Ее молчаливое пение оплетало историю, которую она рассказывала сама себе и к которой придумывала продолжение каждую ночь, сидя на палубе. (Эверилл часто рассказывала себе истории — это занятие казалось ей таким же неизбежным, как видеть сны, когда спишь.) Пение было барьером между миром у нее в голове и внешним миром, между ее телом и безжалостными звездами, черным зеркалом Северной Атлантики.

Жук перестала выходить к обеду. Она еще ходила завтракать и держалась оживленно — за столом и примерно час после. Она утверждала, что ей не хуже, просто она устала говорить и слушать. Она больше не пела — во всяком случае, при Эверилл.



В девятый вечер, последний в открытом море — назавтра они должны были пришвартоваться в Тилбери, — Джанин устроила пирушку у себя в каюте. У нее была самая большая и самая лучшая каюта на шлюпочной палубе. Джанин выставила шампанское, которое взяла с собой для этой цели, виски и вино; на столе были икра, виноград, горы сыра, копченой лососины, тартара из говядины — неожиданное богатство из запасов кока.

— Я решила кутить, — сказала Джанин. — Шикануть. Буду бродить по Европе с рюкзаком за плечами и красть яйца из курятников, чтобы прокормиться. Мне все равно. Я запишу ваши адреса и, когда останусь совсем без гроша, приеду к вам жить. Не смейтесь!

Жук собиралась пойти на пирушку. Она весь день лежала, даже пропустила завтрак, чтобы поберечь силы.
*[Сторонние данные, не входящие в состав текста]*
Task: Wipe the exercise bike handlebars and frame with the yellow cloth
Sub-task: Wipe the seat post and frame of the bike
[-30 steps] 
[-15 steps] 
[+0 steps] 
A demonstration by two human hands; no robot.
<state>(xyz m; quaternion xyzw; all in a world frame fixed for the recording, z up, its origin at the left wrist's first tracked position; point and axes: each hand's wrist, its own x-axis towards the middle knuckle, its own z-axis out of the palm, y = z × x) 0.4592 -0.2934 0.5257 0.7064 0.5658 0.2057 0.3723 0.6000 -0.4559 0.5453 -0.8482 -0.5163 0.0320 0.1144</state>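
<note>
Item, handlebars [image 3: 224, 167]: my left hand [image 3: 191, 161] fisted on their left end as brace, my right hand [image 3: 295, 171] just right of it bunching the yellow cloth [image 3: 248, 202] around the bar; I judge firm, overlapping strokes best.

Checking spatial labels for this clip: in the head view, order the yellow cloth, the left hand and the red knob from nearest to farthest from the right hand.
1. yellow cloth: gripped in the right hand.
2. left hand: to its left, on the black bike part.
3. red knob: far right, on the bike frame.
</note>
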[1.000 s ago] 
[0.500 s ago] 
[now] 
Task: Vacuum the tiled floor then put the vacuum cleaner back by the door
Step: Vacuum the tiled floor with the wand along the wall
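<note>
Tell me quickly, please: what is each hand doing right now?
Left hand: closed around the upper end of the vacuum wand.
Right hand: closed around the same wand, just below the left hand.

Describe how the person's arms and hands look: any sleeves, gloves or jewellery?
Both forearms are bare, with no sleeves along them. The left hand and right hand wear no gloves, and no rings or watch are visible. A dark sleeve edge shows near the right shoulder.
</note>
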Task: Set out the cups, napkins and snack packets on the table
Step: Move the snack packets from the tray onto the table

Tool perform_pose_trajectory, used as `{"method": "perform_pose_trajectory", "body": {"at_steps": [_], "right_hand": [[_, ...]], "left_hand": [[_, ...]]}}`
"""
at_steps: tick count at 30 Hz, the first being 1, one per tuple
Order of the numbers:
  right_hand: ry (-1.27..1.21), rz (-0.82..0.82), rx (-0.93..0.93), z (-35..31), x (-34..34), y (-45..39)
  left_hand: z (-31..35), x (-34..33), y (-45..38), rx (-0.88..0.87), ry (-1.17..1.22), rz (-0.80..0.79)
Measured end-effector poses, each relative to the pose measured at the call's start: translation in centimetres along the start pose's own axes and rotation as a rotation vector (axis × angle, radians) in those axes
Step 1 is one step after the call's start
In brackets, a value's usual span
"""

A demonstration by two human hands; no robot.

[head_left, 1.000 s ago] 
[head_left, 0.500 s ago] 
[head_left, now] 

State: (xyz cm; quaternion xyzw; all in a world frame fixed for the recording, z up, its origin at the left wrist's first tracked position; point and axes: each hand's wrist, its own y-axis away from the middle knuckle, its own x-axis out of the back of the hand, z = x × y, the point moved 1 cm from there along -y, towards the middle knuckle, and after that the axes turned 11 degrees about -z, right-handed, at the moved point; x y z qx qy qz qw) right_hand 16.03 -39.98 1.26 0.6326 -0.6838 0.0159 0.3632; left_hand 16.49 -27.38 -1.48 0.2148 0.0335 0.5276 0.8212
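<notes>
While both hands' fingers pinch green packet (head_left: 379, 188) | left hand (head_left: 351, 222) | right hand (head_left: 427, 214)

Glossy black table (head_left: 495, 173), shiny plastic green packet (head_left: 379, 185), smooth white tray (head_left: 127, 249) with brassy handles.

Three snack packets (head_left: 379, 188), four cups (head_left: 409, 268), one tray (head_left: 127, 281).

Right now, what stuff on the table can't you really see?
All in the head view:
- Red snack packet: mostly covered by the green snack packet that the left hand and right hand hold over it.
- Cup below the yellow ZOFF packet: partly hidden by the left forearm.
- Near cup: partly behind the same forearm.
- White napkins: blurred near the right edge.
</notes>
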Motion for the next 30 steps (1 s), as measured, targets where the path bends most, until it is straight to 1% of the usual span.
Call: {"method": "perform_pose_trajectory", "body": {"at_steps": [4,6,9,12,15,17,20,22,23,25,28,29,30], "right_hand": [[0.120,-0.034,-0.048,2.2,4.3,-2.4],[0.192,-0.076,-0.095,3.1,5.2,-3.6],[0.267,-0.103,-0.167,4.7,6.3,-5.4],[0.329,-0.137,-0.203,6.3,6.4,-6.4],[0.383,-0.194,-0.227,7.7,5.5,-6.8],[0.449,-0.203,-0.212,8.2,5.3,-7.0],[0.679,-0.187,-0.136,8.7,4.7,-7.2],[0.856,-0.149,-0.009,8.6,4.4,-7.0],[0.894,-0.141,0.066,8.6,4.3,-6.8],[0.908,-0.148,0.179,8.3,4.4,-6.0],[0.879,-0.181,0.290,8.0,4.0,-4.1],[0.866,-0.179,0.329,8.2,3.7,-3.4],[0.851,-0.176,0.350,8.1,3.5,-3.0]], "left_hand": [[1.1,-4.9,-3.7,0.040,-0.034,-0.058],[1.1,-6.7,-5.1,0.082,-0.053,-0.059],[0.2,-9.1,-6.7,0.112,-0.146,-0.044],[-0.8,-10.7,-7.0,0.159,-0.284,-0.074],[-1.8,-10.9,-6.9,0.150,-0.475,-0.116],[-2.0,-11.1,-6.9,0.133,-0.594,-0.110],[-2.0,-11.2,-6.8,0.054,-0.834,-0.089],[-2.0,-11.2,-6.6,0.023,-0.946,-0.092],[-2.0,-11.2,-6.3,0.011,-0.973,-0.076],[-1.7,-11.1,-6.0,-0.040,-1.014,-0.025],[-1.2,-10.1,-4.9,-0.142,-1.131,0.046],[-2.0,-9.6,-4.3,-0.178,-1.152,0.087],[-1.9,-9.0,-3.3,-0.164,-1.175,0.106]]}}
Она встала, помылась и уселась в кровати, опираясь спиной на подушки, чтобы накраситься. Макияж вышел превосходный — глаза и все прочее. Жук начесала и побрызгала лаком волосы. Надела роскошное платье солистки, сшитое Эверилл, — почти прямого покроя, длинное и широкое, из темно-фиолетового шелка, рукава надставлены другим шелком, мерцающим розовым и серебряным.

— Цвет баклажана, — сказала Жук. Она крутнулась на месте, чтобы подол платья раздулся колоколом. От этого у нее закружилась голова, и ей пришлось сесть.

— Нужно накрасить ногти, — сказала она. — Я только подожду немножко. У меня руки дрожат.

— Давай я тебе накрашу, — сказала Эверилл. Она в это время закалывала волосы в высокую прическу.

— Правда? Но только я, наверно… Я, наверно, не пойду. Все-таки. Лучше останусь и отдохну. Завтра нужно быть в хорошей форме. Мы сходим на берег. Эверилл помогла матери снять платье, умыться и снова надеть ночную рубашку. И лечь в постель.

— Чудовищно жалко это платье, — сказала Жук. — Жаль не показать его людям. Оно того заслуживает. Давай ты в нем пойдешь. Пожалуйста. Ты должна в нем пойти.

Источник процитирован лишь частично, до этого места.